As soon as cruelty-free consumers are made aware of this, they aren’t sure whether they should continue to support and buy from these brands or not.
In this post, I share some of the most common reasons why cruelty-free consumers may choose to support or boycott these cruelty-free brands that are owned by non-cruelty-free parent companies. Hopefully, this will give you some insight to consider when deciding for yourself if you should support or boycott these brands.
Non-Cruelty-Free Corporations Acquiring Cruelty-Free Brands
Throughout the years, multinational consumer goods & cosmetics companies like Unilever, L’Oreal, Estee Lauder, Shiseido, and Procter & Gamble (P&G) have acquired and bought several cruelty-free brands.
These corporations admit to allowing their products, ingredients, or formulations to be tested on animals, and they also own other brands that test on animals.
So when these parent companies acquire a cruelty-free brand, that brand’s cruelty-free status is called into question on whether they’ll remain cruelty-free or if the parent company will influence them to no longer be cruelty-free.
The good news is many cruelty-free brands have remained to operate and stay cruelty-free after being acquired by a non-cruelty-free parent company.
The only exception was NARS after being acquired by Shiseido. The formerly cruelty-free brand decided to start selling in China, where all imported cosmetics are required by law to be tested on animals. As a result, NARS lost its cruelty-free status.
But now that these cruelty-free brands are owned by a parent company that does tests on animals, many cruelty-free consumers aren’t sure whether they want to continue to support and buy from them or not.
Examples of Cruelty-Free Brands Owned By Parent Companies Test on Animals
To give you an idea of who owns what, here is a list of some of the most popular animal-testing parent companies and some of the ‘cruelty-free’ brands they own.
Estee Lauder Companies Inc. is NOT cruelty-free, but they own Aveda, Smashbox, The Ordinary, and Too Faced Cosmetics.
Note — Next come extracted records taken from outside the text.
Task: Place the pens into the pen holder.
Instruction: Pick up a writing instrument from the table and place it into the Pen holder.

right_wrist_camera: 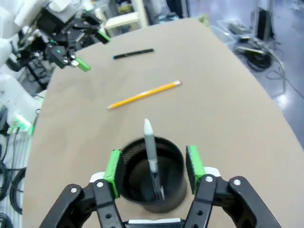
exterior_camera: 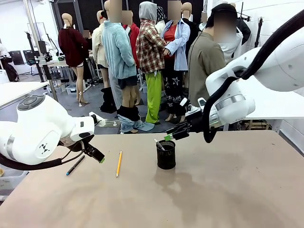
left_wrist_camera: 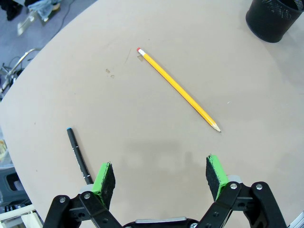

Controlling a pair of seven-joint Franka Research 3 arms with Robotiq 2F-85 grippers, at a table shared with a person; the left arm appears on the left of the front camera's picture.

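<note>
Table: tan top (exterior_camera: 228, 190), carrying the pen holder near the middle and two loose pens toward the robot's left.
Right arm: (exterior_camera: 280, 61) reaching in from the right, ending just above the pen holder.
Left arm: (exterior_camera: 38, 128) low over the table's left part.
Right jaws: parted, holding nothing, with green pads (right_wrist_camera: 114, 172) either side of the white pen and a gap showing on both sides.
Left jaws: spread wide and empty, with one pad (left_wrist_camera: 103, 183) just beside the black pen.
Pen holder: (exterior_camera: 166, 155) upright black mesh cup, directly under the right jaws.
Pencil: (exterior_camera: 118, 164) flat on the table, between black pen and pen holder, apart from both.
Black pen: (exterior_camera: 75, 165) flat on the table, blue end pointing away from the left jaws.
White pen: (right_wrist_camera: 150, 147) standing inside the pen holder, leaning, top poking above the rim.
Step in hand, judged: release of the white pen.
Doing it well: open fully first, then rise straight up along the pen's line, with no sideways drift.
Risk: a pad catching the pen's top and dragging it out, or nudging the light cup over.
</note>
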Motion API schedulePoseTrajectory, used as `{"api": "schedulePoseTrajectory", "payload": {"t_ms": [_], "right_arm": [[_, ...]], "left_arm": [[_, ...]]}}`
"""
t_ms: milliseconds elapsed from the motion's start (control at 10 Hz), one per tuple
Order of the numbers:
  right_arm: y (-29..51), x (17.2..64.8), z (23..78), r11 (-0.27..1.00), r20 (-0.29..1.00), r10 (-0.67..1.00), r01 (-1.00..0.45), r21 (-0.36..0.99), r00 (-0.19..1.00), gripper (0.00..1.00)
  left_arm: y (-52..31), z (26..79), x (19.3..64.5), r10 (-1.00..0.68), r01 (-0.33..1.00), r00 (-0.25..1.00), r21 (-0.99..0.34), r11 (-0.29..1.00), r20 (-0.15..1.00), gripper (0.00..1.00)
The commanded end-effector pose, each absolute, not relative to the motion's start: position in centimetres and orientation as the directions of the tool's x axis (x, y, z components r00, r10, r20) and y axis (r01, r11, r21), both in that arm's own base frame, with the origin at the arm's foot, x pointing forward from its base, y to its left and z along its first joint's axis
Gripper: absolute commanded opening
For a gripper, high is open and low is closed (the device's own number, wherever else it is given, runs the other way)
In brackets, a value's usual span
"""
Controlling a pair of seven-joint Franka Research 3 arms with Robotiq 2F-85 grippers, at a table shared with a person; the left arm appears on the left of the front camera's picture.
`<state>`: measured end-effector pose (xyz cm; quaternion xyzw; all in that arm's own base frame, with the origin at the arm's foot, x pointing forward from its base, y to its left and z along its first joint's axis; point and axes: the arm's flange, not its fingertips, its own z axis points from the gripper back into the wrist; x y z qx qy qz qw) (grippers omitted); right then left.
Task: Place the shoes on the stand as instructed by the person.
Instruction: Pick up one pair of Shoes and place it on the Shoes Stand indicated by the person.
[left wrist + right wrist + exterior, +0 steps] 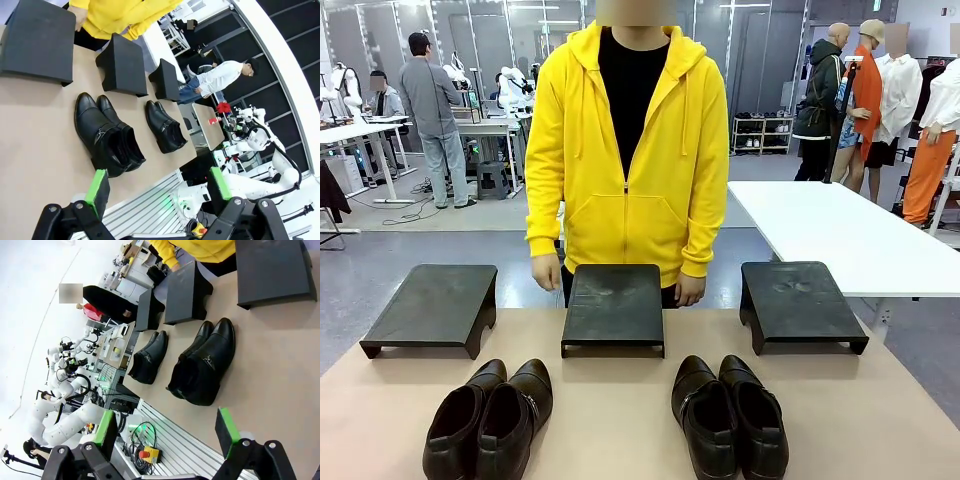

Unilever is NOT cruelty-free, and they also own Dermalogica, Hourglass, Living Proof, Murad, Paula’s Choice, REN, Schmidt’s, SheaMoisture, St. Ives, and Tatcha.
L’Oreal is NOT cruelty-free, but they own Garnier, IT Cosmetics, NYX, Pureology, Urban Decay, and Youth To The People.
Procter & Gamble (P&G) is NOT cruelty-free, and they also own Farmacy, Native, and OUAI.
Kendo is a cruelty-free division of LVMH consisting of several cruelty-free brands like Fenty Beauty, KVD Beauty, Marc Jacobs Beauty, and Ole Henriksen, but LVMH is NOT a cruelty-free corporation.
See here for a complete list of who owns what. (Only available to Ko-Fi supporters)
Now that you have a better understanding of which cruelty-free brands are owned by a parent company that tests on animals, here are some of the common reasons cruelty-free consumers choose to support or boycott these brands.
Reasons for Supporting
1. They’re still cruelty-free!
You’ll be happy to hear that after being acquired, many cruelty-free brands stay cruelty-free. Many are committed to never allowing their products or ingredients to be tested on animals while maintaining their no-animal testing policies.
Companies that are truly committed to staying and being a cruelty-free brand ensure this is part of the stipulations before signing their company over.
This was especially the case for the cruelty-free skincare brand Drunk Elephant.
During the announcement of Shiseido acquiring Drunk Elephant, the founder, Tiffany Masterson, explained, “We’ll remain cruelty-free. I wouldn’t have signed on for this unless both parties could agree. Fortunately, we wanted the same things; we share like values.”
In addition, some brands have maintained their cruelty-free certification with Leaping Bunny even after being bought out by a non-cruelty-free parent company. These certified cruelty-free brands must continue to meet Leaping Bunny’s standards and are required to show proof of documents that they don’t test on animals anywhere in their supply chain, even after being acquired.
Leaping Bunny certifies cruelty-free brands owned by a parent company that does test on animals but explains, “Leaping Bunny certified companies that were purchased by non-certified parent companies must promise to operate as stand-alone subsidiaries with their own supply chains and must continue to meet the requirements of the Leaping Bunny Standard in order to remain on our list.“
Some of these Leaping Bunny-certified brands include Drunk Elephant, Dermalogica, Hello Products, Mrs. Meyer’s Clean Day, Schmidt’s, Garnier, and Seventh Generation.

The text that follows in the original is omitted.